Miles Battle

Profile
- Position: Cornerback

Personal information
- Born: January 4, 2000 (age 26) Houston, Texas, U.S.
- Listed height: 6 ft 3 in (1.91 m)
- Listed weight: 204 lb (93 kg)

Career information
- High school: Cypress Creek (Houston, Texas)
- College: Ole Miss (2018–2022) Utah (2023)
- NFL draft: 2024: undrafted

Career history
- Kansas City Chiefs (2024)*; New England Patriots (2024–2025); Miami Dolphins (2026)*;
- * Offseason or practice squad member only

Career NFL statistics as of 2025
- Total tackles: 5
- Pass deflections: 3
- Stats at Pro Football Reference

= Miles Battle =

American football player (born 2000)

Miles Christopher Battle (born January 4, 2000) is an American professional football cornerback. He played college football for the Ole Miss Rebels and the Utah Utes.

== Early life ==
Battle grew up in Houston, Texas, and attended Cypress Creek High School, where he lettered in football and basketball. In his high school career, Battle played as a wide receiver and completed 140 receptions for 2,036 yards and 29 touchdowns, averaging in 14.5 yards per game. Battle would also complete a total of 2,426 all purpose yards, averaging 115.5 yards per game. Battle was a four-star rated recruit and originally decided to play college football at the University of Oregon but would later decommit and later commit to play at the University of Mississippi.

==College career==
===Ole Miss===
During Battle's true freshman season in 2018, he appeared in four games and was redshirted. He finished the season with two receptions for 18 yards, averaging 9.0 yards per game. After the season, he would enter the transfer portal but would later withdraw from it.

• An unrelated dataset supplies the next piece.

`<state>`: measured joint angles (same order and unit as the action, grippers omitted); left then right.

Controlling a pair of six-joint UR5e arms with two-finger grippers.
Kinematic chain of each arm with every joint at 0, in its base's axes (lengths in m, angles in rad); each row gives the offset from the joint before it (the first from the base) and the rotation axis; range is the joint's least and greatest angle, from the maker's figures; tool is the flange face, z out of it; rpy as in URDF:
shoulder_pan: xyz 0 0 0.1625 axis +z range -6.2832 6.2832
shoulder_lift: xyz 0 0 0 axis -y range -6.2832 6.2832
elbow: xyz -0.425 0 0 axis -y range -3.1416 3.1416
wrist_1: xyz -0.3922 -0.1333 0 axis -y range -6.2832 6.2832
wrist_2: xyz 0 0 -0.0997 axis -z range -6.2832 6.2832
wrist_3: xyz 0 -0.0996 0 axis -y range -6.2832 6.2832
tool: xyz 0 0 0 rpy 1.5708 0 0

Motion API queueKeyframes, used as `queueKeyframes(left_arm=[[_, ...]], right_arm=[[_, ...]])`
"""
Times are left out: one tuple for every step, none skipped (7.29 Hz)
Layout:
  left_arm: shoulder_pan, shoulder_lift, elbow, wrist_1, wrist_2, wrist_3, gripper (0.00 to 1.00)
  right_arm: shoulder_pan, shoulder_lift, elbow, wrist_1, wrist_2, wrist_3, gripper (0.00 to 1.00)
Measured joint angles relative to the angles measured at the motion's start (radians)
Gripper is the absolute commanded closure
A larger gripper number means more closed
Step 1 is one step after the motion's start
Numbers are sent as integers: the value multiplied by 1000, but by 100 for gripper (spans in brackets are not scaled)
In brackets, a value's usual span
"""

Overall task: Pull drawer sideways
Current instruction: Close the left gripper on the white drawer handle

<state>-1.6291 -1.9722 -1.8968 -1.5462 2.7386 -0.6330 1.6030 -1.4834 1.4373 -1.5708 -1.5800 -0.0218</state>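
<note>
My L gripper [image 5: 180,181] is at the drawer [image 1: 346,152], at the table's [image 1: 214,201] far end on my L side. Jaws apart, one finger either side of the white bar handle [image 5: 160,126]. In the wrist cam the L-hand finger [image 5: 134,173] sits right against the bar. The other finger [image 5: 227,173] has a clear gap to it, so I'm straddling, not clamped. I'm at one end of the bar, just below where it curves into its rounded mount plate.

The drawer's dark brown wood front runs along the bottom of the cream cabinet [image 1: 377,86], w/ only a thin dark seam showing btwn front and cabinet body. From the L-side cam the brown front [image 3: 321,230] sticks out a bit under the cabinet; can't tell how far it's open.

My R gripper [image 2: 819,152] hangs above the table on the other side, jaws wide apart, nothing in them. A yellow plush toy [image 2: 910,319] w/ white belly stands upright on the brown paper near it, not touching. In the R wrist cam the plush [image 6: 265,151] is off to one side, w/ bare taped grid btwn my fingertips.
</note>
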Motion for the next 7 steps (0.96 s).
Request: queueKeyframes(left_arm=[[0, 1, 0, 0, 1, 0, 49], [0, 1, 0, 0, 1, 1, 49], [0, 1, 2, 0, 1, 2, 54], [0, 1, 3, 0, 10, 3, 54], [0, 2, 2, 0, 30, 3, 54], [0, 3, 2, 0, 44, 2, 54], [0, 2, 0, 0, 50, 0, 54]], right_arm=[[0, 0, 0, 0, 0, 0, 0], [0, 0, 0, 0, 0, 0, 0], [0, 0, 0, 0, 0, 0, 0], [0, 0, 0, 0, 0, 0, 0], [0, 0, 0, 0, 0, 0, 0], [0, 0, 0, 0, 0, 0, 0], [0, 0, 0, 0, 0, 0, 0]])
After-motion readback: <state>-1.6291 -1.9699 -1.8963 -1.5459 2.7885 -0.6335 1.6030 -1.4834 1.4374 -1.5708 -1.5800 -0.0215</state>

During the 2019 season, he appeared in 10 games as a wide receiver, finishing the season with two receptions for 20 yards, averaging 10.0 yards per game. During the 2020 season, he appeared in six games, switching from a wide receiver to a defensive back five games into the season. He finished the season with six solo tackles and four pass breakups. During the 2021 season, he appeared in all 13 games and started one of them at cornerback, finishing the season with three receptions for 22 yards, averaging 7.3 yards per game. He also made 22 total tackles (nine solo and 13 assisted), one interception for nine yards, eight pass breakups and a fumble recovery. During the 2022 season, he appeared in all 13 games and started three of them at cornerback, finishing the season with 38 total tackles (24 solo and 14 assisted), 0.5 tackles for loss, one interception for 10 yards, four pass breakups and a forced fumble.

On August 12, 2022, Battle announced that he would enter the transfer portal for the second time.

===Utah===
On December 30, 2022, Battle announced that he would transfer to Utah.

During the 2023 season, he appeared in all 13 games and started two of them at cornerback, finishing the season with 32 total tackles (23 solo and nine assisted), 0.5 tackles for loss, one interception for 24 yards and three pass breakups.

On December 27, 2023, Battle announced that he would declare for the 2024 NFL draft.

==Professional career==

Pre-draft measurables
| Height | Weight | Arm length | Hand span | Wingspan | 40-yard dash | 10-yard split | 20-yard split | 20-yard shuttle | Three-cone drill | Vertical jump | Broad jump | Bench press |
| 6 ft 3+1⁄4 in (1.91 m) | 196 lb (89 kg) | 32+1⁄8 in (0.82 m) | 8+3⁄8 in (0.21 m) | 6 ft 6+1⁄2 in (1.99 m) | 4.37 s | 1.60 s | 2.58 s | 4.03 s | 6.84 s | 37 in (0.94 m) | 10 ft 7 in (3.23 m) | 12 reps |
All values from Pro Day

===Kansas City Chiefs===
Battle was signed by the Kansas City Chiefs as an undrafted free agent after the 2024 NFL draft. He was also selected by the San Antonio Brahmas in the fourth round of the 2024 UFL draft on July 17. Battle was waived by the Chiefs on August 26.

===New England Patriots===
On October 15, 2024, Battle was signed to the practice squad of the New England Patriots He was promoted to the active roster on January 4, 2025.

On August 26, 2025, Battle was released by the Patriots as part of final roster cuts, and re-signed to the practice squad. He was signed to the active roster on November 26. Battle was released on December 29, and was subsequently re-signed to the practice squad. On January 8, 2026, he was released, and was re-signed to the practice squad.

===Miami Dolphins===
On February 11, 2026, Battle signed a reserve/futures contract with the Miami Dolphins. On August 30, he was waived as part of final roster cuts.